# Small Cheap Chinese Laser



## MLWilson (Jun 28, 2015)

A very well-written review, indeed, Don. Except that you failed miserably in including the information the tingling minions need to look deeper into the device. Mebees a link to a website.


----------



## RootandBranch (May 18, 2015)

My bad. And it ain't me unless there's at least one miserable failure involved.
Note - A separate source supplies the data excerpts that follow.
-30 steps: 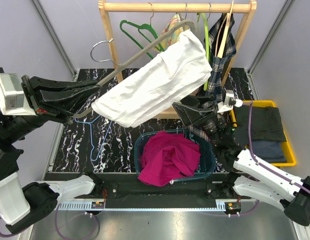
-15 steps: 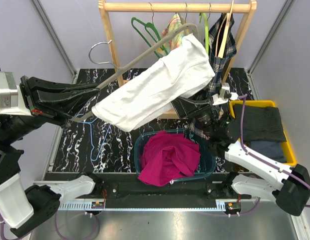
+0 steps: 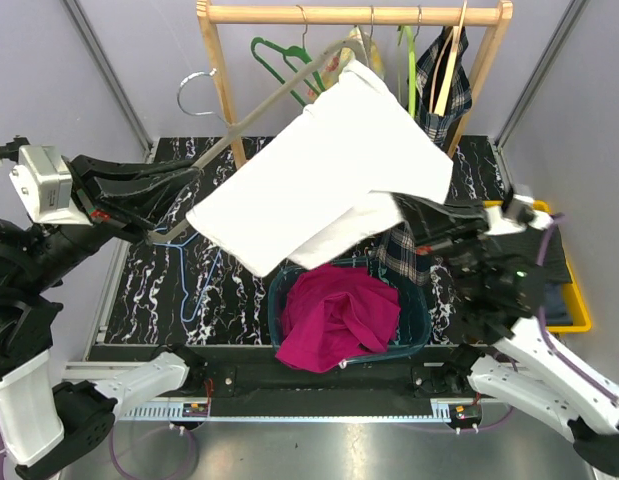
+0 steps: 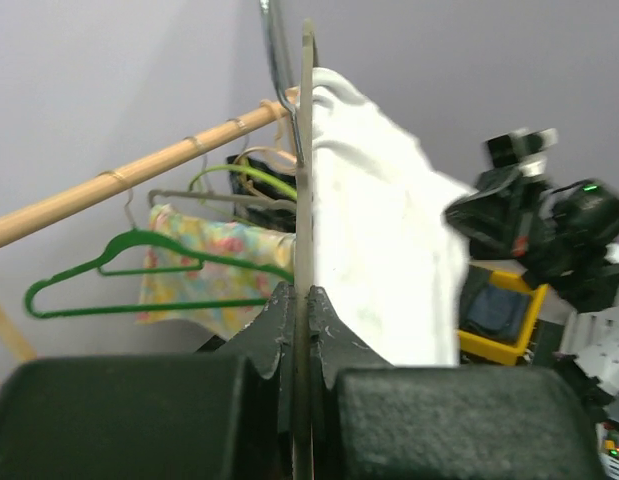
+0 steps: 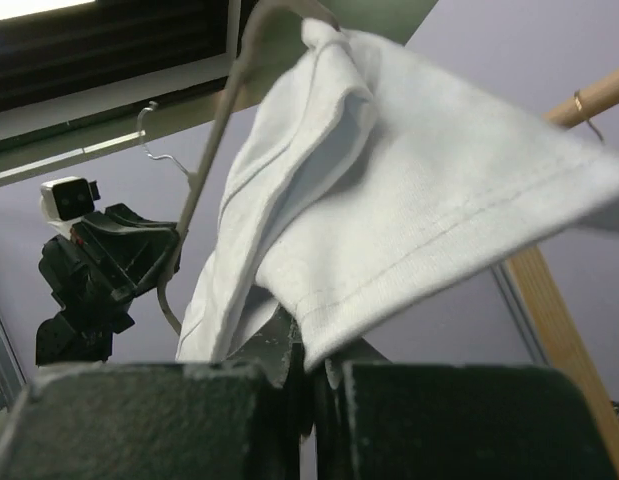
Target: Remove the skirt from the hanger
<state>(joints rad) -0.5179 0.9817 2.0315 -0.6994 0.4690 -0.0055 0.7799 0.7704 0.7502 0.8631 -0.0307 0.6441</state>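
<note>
The left gripper (image 4: 304, 300) is clamped on the grey hanger (image 3: 259, 110), whose long axis runs toward 1 o'clock. The white skirt (image 3: 329, 170) drapes over it, above the basket (image 3: 417, 298). The right gripper (image 5: 309, 355), the nearer one, pinches its hem at 4 o'clock.

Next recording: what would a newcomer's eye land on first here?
A white skirt hangs stretched in mid-air at centre, between the left jaws, shut on its grey hanger, and the right jaws, shut on its edge. Below it, a magenta cloth fills a teal basket.
</note>
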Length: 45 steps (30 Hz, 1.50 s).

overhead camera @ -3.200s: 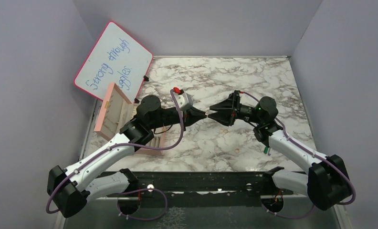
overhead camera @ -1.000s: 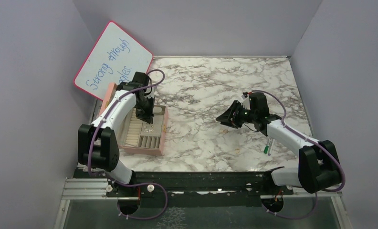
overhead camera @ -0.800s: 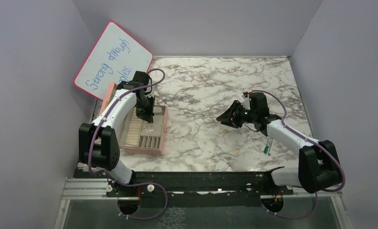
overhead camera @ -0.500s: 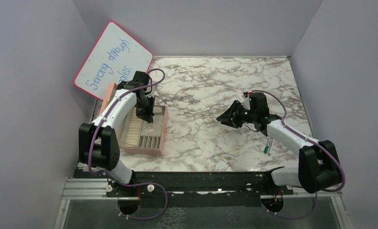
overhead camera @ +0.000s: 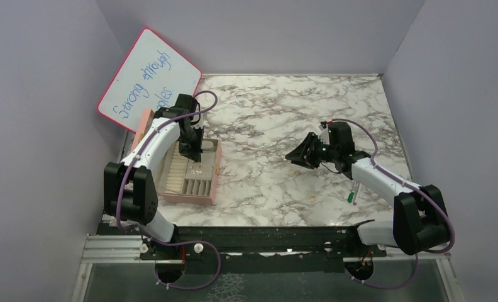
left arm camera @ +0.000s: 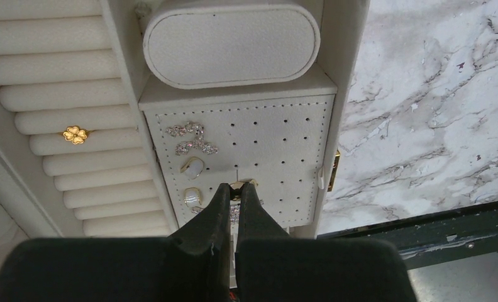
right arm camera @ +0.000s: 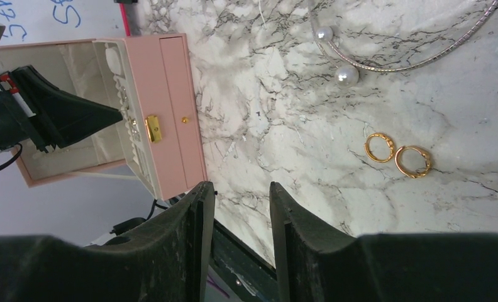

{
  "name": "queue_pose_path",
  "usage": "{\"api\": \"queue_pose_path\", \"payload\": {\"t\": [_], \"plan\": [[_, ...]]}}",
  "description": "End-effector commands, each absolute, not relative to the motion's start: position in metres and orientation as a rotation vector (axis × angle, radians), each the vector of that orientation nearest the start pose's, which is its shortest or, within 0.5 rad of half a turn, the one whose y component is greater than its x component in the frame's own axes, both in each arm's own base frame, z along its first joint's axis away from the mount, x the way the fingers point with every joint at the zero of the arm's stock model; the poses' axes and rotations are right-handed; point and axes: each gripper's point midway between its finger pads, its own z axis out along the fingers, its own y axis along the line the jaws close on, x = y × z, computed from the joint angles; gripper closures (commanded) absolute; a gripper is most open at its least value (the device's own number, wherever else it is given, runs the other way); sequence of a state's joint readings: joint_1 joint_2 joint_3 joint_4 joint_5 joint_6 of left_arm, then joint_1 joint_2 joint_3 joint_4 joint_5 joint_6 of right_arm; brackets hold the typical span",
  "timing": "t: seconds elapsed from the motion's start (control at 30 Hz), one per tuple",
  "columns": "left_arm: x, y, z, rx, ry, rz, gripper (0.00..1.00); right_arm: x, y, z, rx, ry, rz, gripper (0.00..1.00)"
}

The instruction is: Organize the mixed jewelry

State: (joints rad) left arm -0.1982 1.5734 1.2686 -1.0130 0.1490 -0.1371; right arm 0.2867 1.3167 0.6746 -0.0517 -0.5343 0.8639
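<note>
Stud point(left arm camera: 241, 184): small gold piece nipped at the tips of the left fingers point(left arm camera: 235, 194), pressed against the perforated pad point(left arm camera: 278, 151) inside the box point(overhead camera: 214, 179).
Already stowed: sparkly pieces and pale stones point(left arm camera: 193, 167) on the pad's left side; clover ring point(left arm camera: 75, 134) seated between the ring rolls point(left arm camera: 58, 94).
Loose on the desk point(right arm camera: 284, 126): two gold hoops point(right arm camera: 397, 155) touching side by side, two pearls point(right arm camera: 347, 75) next to a thin chain point(right arm camera: 422, 61), all well apart from the box.
Left fingers: nearly closed, pinching the stud only.
Right fingers point(right arm camera: 241, 195): parted, holding nothing, hovering above the desk beside the hoops.
Step in hand: likely seating the stud's post into a pad hole.
Next move: probably a gentle push, then release and straight lift, so as not to drag the stud out; hoops after that.
Writing: whiteboard point(overhead camera: 149, 78) in blue marker, "Strong through", second line partly hidden, ending "ggles".
Brands: none legible.
</note>
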Motion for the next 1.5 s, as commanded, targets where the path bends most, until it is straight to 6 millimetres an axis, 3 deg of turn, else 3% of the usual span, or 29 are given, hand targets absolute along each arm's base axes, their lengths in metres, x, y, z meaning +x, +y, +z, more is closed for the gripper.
{"api": "queue_pose_path", "payload": {"t": [0.0, 1.47], "plan": [[0.2816, -0.0851, 0.1059, 0.107, 2.916, -0.248, 1.0, 0.2873, 0.2004, 0.1199, 0.388, 2.389, 1.14, 0.58], [0.2783, -0.0882, 0.0995, 0.122, 2.929, -0.253, 1.0, 0.2861, 0.1992, 0.1209, 0.387, 2.385, 1.134, 0.59]]}}
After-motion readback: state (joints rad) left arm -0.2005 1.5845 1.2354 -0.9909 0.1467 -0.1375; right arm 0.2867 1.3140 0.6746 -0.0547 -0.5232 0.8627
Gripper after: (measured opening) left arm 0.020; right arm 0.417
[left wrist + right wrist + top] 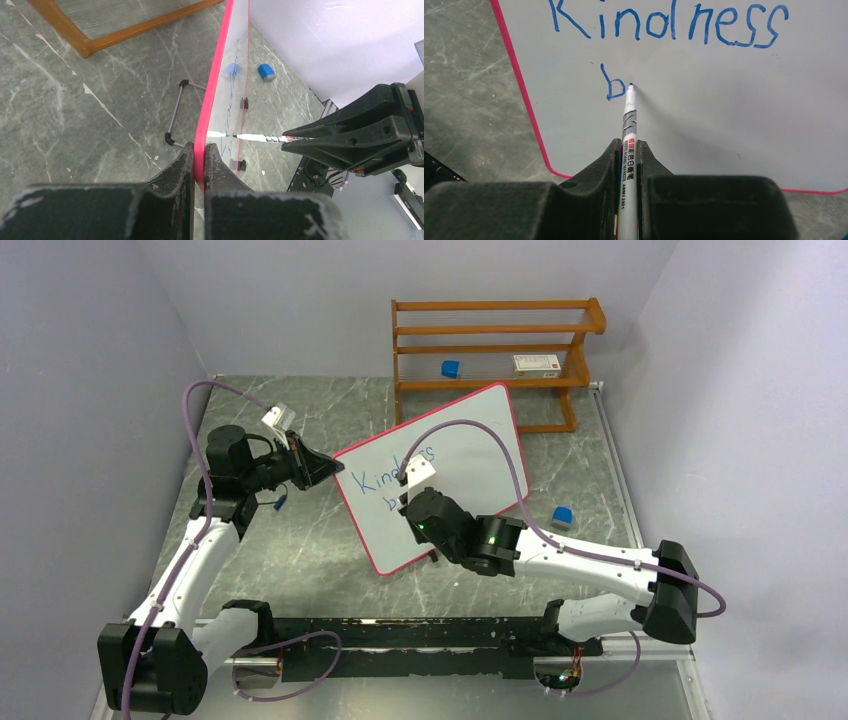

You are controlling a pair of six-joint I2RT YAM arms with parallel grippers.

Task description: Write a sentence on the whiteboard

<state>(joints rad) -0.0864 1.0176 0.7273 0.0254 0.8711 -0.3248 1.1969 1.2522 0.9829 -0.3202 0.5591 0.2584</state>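
Observation:
The whiteboard, white with a red-pink rim, stands tilted in the middle of the table. My left gripper is shut on its left rim. My right gripper is shut on a white marker, whose blue tip touches the board just right of a blue "b". Above it the blue lettering reads "Kindness". The left wrist view shows the marker meeting the board edge-on and the board's small black feet.
A wooden rack stands behind the board with a blue eraser and a white box on it. Another blue eraser lies on the table right of the board. A wire stand lies behind the board.

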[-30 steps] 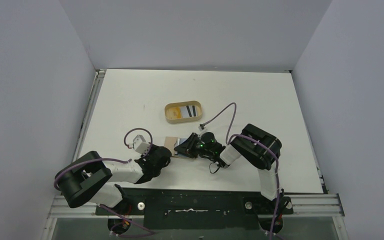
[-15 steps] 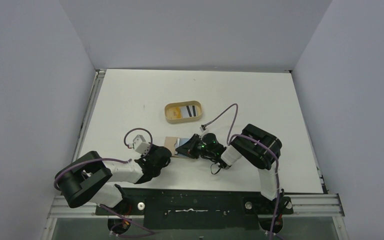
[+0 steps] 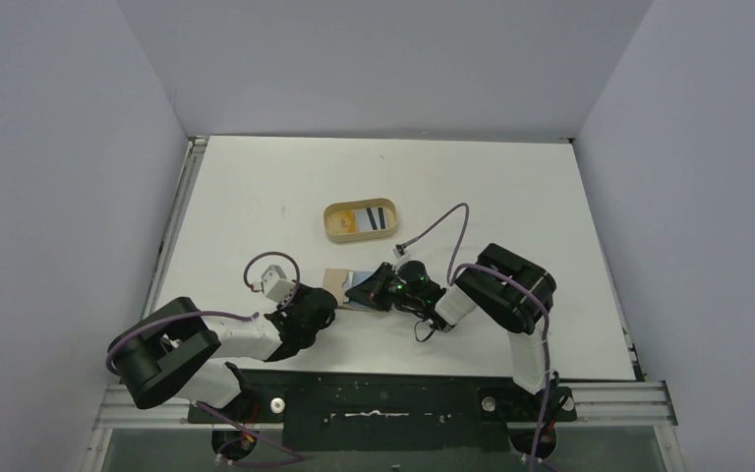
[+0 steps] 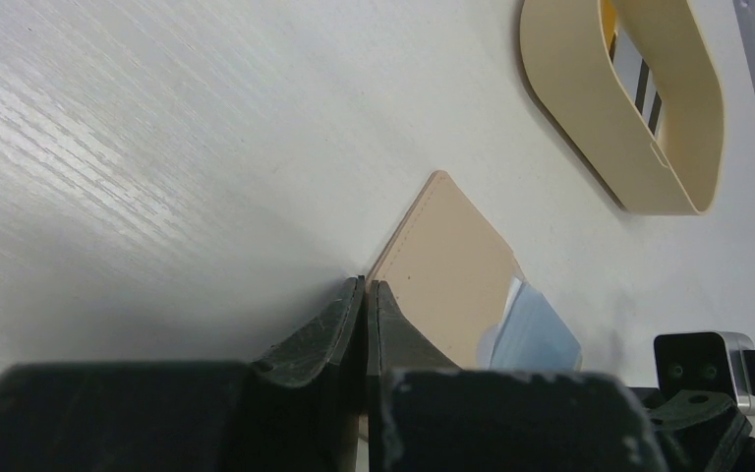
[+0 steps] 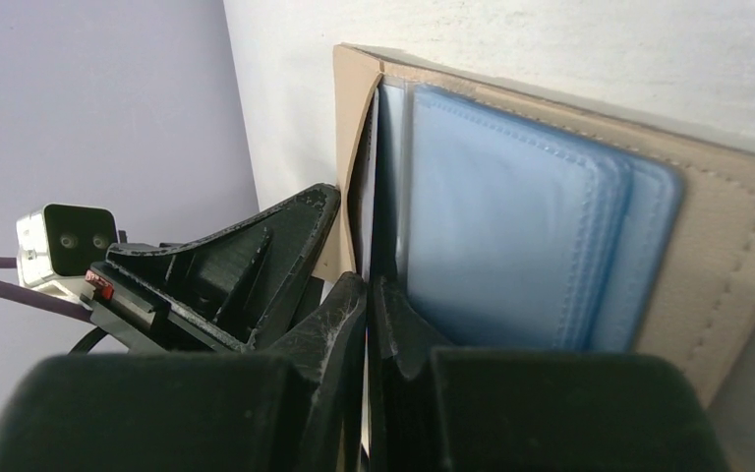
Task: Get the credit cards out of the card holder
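Note:
The tan card holder (image 3: 335, 279) lies open on the table, its light blue inner panel (image 5: 511, 216) facing up. My left gripper (image 4: 365, 287) is shut on the near edge of its tan cover (image 4: 447, 270). My right gripper (image 5: 368, 285) is shut on a thin pale sheet seen edge-on (image 5: 373, 167), standing between the tan cover and the blue panel; it looks like a credit card. A pale card with yellow print and dark stripes (image 3: 366, 219) lies in the oval tan tray (image 3: 330, 224). In the top view the grippers (image 3: 326, 300) (image 3: 362, 292) meet over the holder.
The tray also shows in the left wrist view (image 4: 570, 128), beyond the holder. The left arm's fingers (image 5: 256, 265) sit close beside my right gripper. Purple cables loop over both arms. Grey walls enclose the white table (image 3: 511, 187).
My right gripper has shifted slightly left, toward the holder. The left arm and the tray have not moved.

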Robot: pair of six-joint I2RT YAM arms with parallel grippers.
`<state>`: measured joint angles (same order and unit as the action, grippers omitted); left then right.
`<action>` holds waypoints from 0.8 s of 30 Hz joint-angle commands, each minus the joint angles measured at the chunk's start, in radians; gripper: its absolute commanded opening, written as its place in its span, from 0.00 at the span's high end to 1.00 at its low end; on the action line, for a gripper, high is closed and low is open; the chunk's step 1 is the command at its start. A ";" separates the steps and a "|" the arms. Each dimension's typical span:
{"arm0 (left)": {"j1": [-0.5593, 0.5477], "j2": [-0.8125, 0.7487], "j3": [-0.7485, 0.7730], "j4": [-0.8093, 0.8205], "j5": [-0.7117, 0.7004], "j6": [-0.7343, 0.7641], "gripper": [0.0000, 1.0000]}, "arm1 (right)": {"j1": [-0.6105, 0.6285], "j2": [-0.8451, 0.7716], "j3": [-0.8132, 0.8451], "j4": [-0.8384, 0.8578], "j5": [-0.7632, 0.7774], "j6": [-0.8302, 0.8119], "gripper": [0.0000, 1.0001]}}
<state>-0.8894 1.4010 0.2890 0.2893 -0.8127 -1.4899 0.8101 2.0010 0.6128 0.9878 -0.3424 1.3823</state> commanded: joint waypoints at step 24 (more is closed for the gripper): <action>0.014 0.029 -0.031 -0.146 0.066 0.008 1.00 | -0.066 -0.097 -0.011 -0.068 -0.044 -0.105 1.00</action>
<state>-0.8852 1.3964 0.2878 0.2852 -0.8013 -1.5116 0.7467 1.8713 0.5697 0.8356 -0.3744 1.2911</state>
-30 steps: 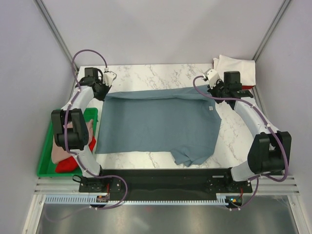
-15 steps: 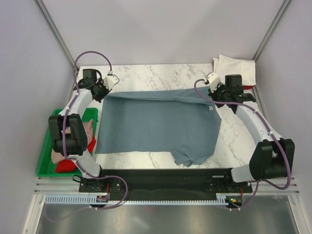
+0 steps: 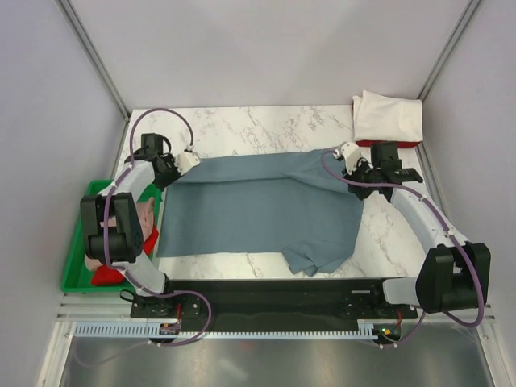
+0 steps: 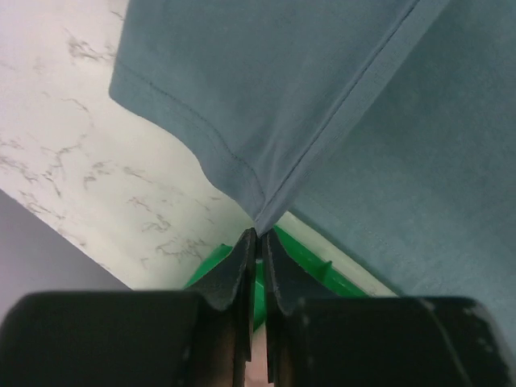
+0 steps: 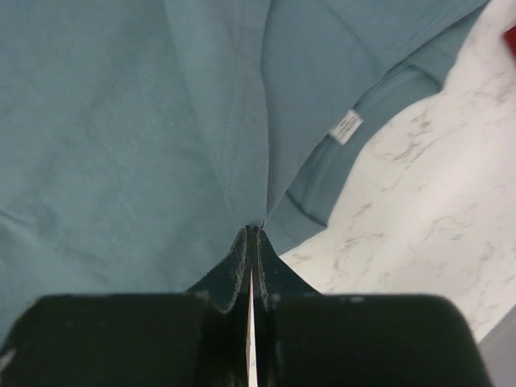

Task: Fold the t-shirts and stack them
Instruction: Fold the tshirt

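Observation:
The slate blue-grey t-shirt (image 3: 258,205) lies spread across the middle of the marble table, its far edge lifted and folding toward me. My left gripper (image 3: 174,167) is shut on its far left hem corner (image 4: 260,216). My right gripper (image 3: 352,169) is shut on its far right part, next to the collar with the small white neck label (image 5: 345,126). A folded white t-shirt (image 3: 389,118) lies on a red one (image 3: 375,143) at the far right corner. Pale pink (image 3: 143,216) and red (image 3: 113,272) shirts lie in the tray.
The green plastic tray (image 3: 73,278) stands off the table's left edge, and its rim (image 4: 302,250) shows under my left fingers. Bare marble (image 3: 266,125) lies beyond the shirt. Grey walls and slanted metal posts close in the back and sides.
Both grippers have moved toward me with the shirt's far edge, carrying it away from the back of the table. The neck label has gone out of the top view.

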### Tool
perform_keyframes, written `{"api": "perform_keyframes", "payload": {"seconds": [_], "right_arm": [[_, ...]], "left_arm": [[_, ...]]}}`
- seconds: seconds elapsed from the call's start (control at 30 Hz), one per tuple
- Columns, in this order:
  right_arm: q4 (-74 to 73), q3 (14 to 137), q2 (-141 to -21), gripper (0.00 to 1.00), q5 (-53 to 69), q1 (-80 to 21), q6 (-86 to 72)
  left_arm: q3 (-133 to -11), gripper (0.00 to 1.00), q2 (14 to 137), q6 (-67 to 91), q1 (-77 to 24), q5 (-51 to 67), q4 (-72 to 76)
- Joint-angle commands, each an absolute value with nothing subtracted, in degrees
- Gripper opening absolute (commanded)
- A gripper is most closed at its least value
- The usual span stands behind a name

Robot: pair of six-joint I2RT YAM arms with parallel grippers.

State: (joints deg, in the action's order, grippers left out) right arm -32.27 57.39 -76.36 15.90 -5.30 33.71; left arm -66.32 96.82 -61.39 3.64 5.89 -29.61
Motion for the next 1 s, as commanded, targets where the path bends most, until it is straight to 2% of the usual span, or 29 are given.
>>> {"api": "perform_keyframes", "payload": {"seconds": [0.0, 0.03, 0.07, 0.17, 0.23, 0.47, 0.63, 0.77, 0.97], "right_arm": [[-38.48, 55.81, -73.22, 0.07, 21.34, -5.71, 34.71], [-41.89, 56.25, -72.86, 0.14, 22.4, -5.8, 35.24], [-43.05, 58.25, -72.17, 0.26, 23.11, -5.71, 35.16], [-42.28, 62.66, -72.24, 0.38, 23.47, -5.71, 33.84], [-38.96, 64.5, -74.26, 0.38, 23.12, -5.71, 33.93], [-34.28, 79.0, -97.42, 0.37, 22.59, -4.14, 34.36], [-33.49, 93.04, -110.55, 0.41, 23.38, -0.71, 32.0], [-33.31, 101.76, -120.3, 0.42, 23.64, 1.49, 30.06], [-32.78, 109.77, -127.26, 0.43, 23.73, 2.37, 28.48]], "left_arm": [[-65.21, 0.2, 92.64, -65.75, 4.66, 4.74, -32.33], [-65.56, 0.26, 91.77, -65.13, 4.83, 6.57, -33.39], [-67.05, 0.35, 90.54, -64.26, 5.18, 7.81, -33.83], [-72.22, 0.48, 90.35, -60.22, 5.1, 12.29, -34.45], [-76.01, 0.5, 93.94, -54.78, 5.01, 13.36, -34.54], [-101.84, 0.52, 114.41, -38.33, 5.1, 9.84, -43.41], [-115.64, 0.54, 124.62, -30.25, 5.97, 12.82, -51.32], [-118.99, 0.54, 128.84, -26.29, 6.85, 12.92, -51.5], [-119.18, 0.55, 130.34, -24.44, 7.12, 12.57, -51.5]]}}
http://www.gearbest.com/3d-printers-3d-printer-kits/pp_242560.html?currency=USD&gclid=CKbm6OLT6cwCFQ8vaQodgr8CVQ

You're ordering from China so don't expect it to arrive quickly. Company send's progress on order and shipping in Chinese. Google translate struggled with it. Wasn't sure if homeland security was coming for a visit or I had a Panda in quarantine.


----------



## Fallon (Nov 1, 2009)

And under $90, not to bad. Interesting…


----------



## Dark_Lightning (Nov 20, 2009)

Under $90 US might make it worthwhile, even if you only managed to mark your tools before it went TU. I have tens of thousands of $US worth of tools, so it is likely worth the money. How small can it make a legible character? I'm thinking I need a 6 pt font for the small diameters of my carving tools. No, you may not have my address.

OK, viewed website. Doesn't include metal. No surprise, there. Too reflective.


----------



## johnstoneb (Jun 14, 2012)

Thanks for the review and link. At that price it might be a good machine to learn on then you would know what to look for if you wanted to upgrade.


----------



## cmmyakman (Feb 16, 2011)

You convinced me - thanks for the review.


----------



## 53rdcard (Jul 21, 2010)

could you use it on a larger area if you moved the material, so instead of doing it all in one go, you move the material and make as many steps as you need, allowing you to make much larger engravings?

And can it do designs or just text?


----------



## RootandBranch (May 18, 2015)

53rd,

You could conceivably do a piece larger. The inner frame of the device that holds all the works is about 5×5 inches. The software accepts any bitmap in black and white. The text would need to be converted to a bitmap and the limits are an image 500×500 pixels. The problem if you had a larger piece and artwork would be alignment. I tried to do a piece that was bigger than the 1.5 inch square burn area by moving my stock to accept the other half of the larger image and I couldn't get it aligned.

This is what it is and I'm using it within those limits. Thanks


----------



## Randy_ATX (Sep 18, 2011)

Thanks for the review. The link is currently showing $79.99. May need to try this out.


----------



## sammie928s (Jul 26, 2019)

Thanks for the review. Looks like it does a decent job for the price. My son is going to jump onto the laser engraving bandwagon so I was thinking maybe one like this would be okay to get him going. I have heard about the k40 laser cutter, which is a fairly cheap laser cutter which I can get for around $300. Has anyone had any experience with this machine?


----------